### Aim of the task
Would you please copy the part of the material below that opens with the line containing "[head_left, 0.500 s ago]" and closes with the line containing "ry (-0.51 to"? Copy it exactly, and only it.

### Data shown

>>>>>

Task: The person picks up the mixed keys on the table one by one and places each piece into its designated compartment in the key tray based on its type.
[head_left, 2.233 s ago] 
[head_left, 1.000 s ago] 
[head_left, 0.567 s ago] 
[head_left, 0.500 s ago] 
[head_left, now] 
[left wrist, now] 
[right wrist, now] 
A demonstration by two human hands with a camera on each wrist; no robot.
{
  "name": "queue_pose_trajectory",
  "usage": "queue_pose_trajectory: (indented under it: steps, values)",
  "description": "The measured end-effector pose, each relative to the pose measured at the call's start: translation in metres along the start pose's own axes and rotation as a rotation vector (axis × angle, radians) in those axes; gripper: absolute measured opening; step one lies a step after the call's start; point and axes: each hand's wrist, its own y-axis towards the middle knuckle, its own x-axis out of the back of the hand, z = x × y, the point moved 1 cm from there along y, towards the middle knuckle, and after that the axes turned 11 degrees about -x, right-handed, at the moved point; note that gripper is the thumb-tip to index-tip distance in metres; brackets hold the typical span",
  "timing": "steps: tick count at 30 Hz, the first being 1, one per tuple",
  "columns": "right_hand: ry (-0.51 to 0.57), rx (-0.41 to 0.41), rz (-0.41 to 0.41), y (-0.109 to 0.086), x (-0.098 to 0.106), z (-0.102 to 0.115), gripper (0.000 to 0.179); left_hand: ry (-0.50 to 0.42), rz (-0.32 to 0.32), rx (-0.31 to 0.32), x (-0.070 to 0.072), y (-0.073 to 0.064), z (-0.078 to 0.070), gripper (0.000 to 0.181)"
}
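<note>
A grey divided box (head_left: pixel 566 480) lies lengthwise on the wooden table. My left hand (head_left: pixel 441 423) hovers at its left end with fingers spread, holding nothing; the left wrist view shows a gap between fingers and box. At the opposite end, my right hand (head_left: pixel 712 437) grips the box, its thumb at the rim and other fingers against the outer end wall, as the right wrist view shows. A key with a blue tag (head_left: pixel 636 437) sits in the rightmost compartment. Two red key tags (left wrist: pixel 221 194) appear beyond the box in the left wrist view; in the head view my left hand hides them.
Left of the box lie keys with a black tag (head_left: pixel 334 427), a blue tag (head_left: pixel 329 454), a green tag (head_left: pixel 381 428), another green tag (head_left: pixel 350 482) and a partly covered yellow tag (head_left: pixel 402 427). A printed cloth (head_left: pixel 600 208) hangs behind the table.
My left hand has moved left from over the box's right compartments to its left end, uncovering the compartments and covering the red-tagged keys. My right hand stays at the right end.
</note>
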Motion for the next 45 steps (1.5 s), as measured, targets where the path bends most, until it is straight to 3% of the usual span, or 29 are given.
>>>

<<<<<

### Exercise result
[head_left, 0.500 s ago] 
[head_left, now] 
[left wrist, now] 
[right wrist, now] 
A demonstration by two human hands with a camera on each wrist; no robot.
{
  "name": "queue_pose_trajectory",
  "usage": "queue_pose_trajectory: (indented under it: steps, values)",
  "description": "The measured end-effector pose, each relative to the pose measured at the call's start: translation in metres along the start pose's own axes and rotation as a rotation vector (axis × angle, radians) in those axes; gripper: absolute measured opening; step one lies a step after the call's start; point and axes: each hand's wrist, its own y-axis towards the middle knuckle, its own x-axis out of the back of the hand, z = x × y, the point moved 1 cm from there along y, towards the middle knuckle, and after that the axes turned 11 degrees about -x, right-handed, at the moved point; note that gripper is the thumb-tip to index-tip distance in metres; brackets hold the typical span",
  "timing": "steps: tick count at 30 Hz, the first being 1, one per tuple",
  "columns": "right_hand: ry (-0.51 to 0.57), rx (-0.41 to 0.41), rz (-0.41 to 0.41), y (-0.109 to 0.086), x (-0.098 to 0.106), z (-0.102 to 0.115), gripper (0.000 to 0.179); left_hand: ry (-0.50 to 0.42), rz (-0.32 to 0.32), rx (-0.31 to 0.32), x (-0.070 to 0.072), y (-0.073 to 0.064), z (-0.078 to 0.070), gripper (0.000 to 0.181)"

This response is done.